Actually, grease is the word. john Travolta does not lie, well, didn't, as now he is part of a cult that believes in a very fucked up story involving aliens. A clever ploy by mr hubbard (who does not live in a cupboard) to make more money out of science fiction than his books ever did.


----------



## 7 Dying Trees (Oct 31, 2008)

Stitch said:


> My Line 6 DL6 pops when in looper mode. Why?
> 
> Why is Bob my uncle when I have no uncle named Bob?


because you have filled it with corn kernels and covered it in boiling oil. Either that, or it pops because it is not smoothly filtering from the end of the loop to the beginning causing a "pop" in the sound from not piecing it together smoothly.

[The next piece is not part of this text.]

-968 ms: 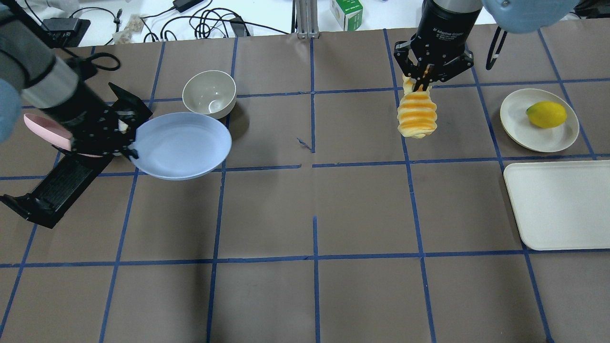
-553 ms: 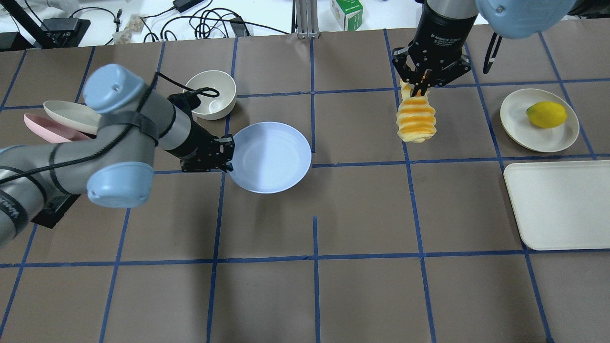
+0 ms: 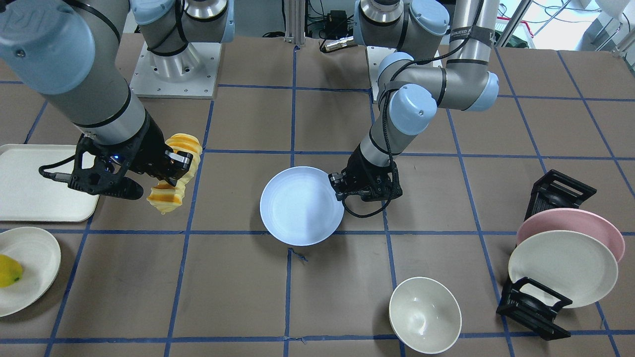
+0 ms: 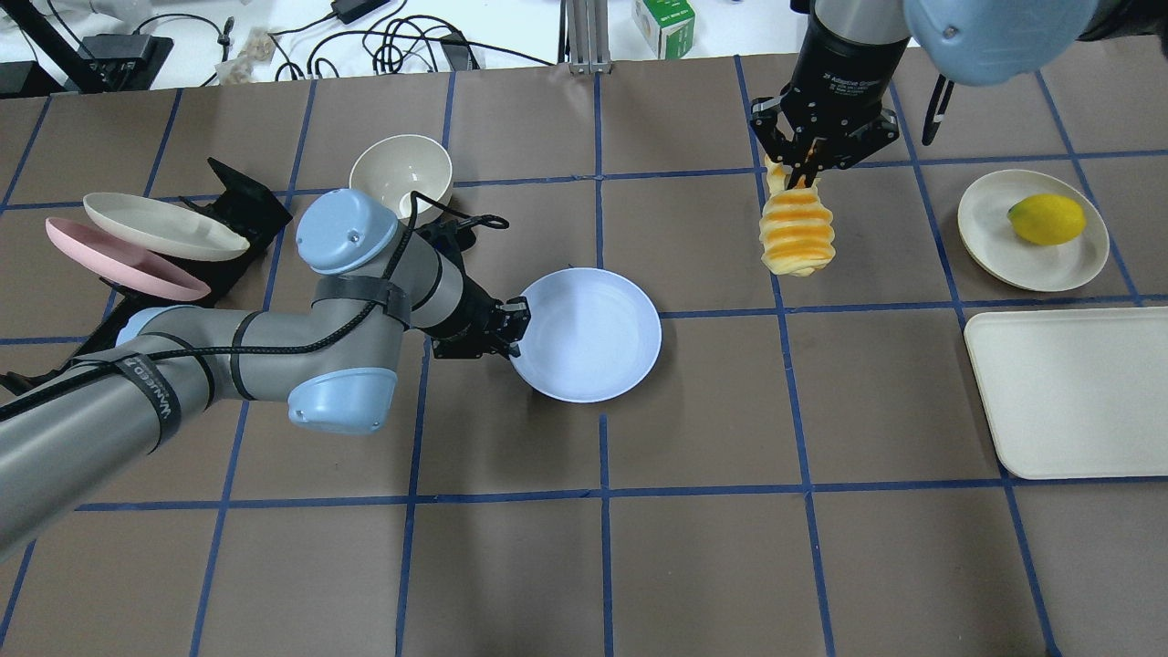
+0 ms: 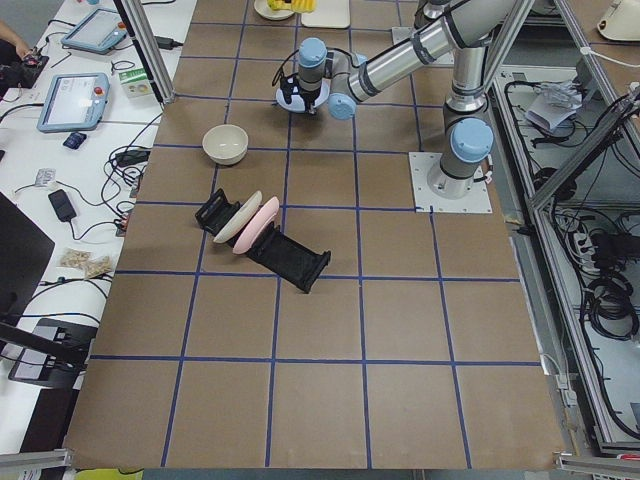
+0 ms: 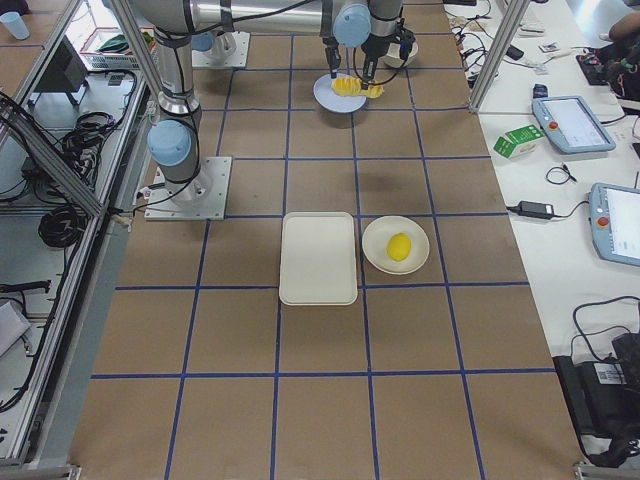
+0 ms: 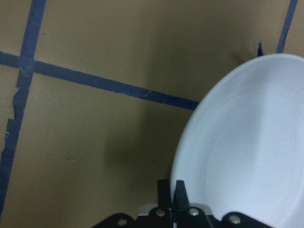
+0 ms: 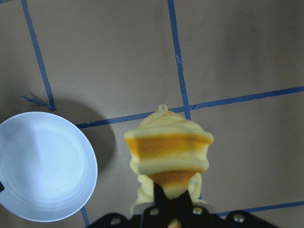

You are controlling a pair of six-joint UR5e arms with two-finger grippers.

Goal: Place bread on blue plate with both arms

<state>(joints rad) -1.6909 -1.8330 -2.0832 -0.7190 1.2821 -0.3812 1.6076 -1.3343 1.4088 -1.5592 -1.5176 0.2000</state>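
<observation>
The left end effector (image 4: 514, 328) is closed on the rim of the blue plate (image 4: 598, 351), presenting it near the middle of the bench (image 4: 693, 411). The right end effector (image 4: 808, 164) pinches the bread (image 4: 797, 233) by its top end, so it hangs above the bench, apart from the plate.

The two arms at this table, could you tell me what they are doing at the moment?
The left gripper is shut on the rim of the blue plate, holding it near the middle of the table. The right gripper grips the bread by one end, so the loaf hangs down, off to the plate's side and not over it. The plate is empty; the bread is not yet placed.
</observation>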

Bob wasn't your uncle. But he gave you sweetas, you sat in his car, and the rest you have blocked from memory for reasons of sanity.


----------



## Stitch (Oct 31, 2008)

It only pops when I press the controls - but it does not pop in delay mode when I swap from patch to patch.

What happened to Astro sweets?


----------



## 7 Dying Trees (Oct 31, 2008)

Stitch said:


> It only pops when I press the controls - but it does not pop in delay mode when I swap from patch to patch.
> 
> What happened to Astro sweets?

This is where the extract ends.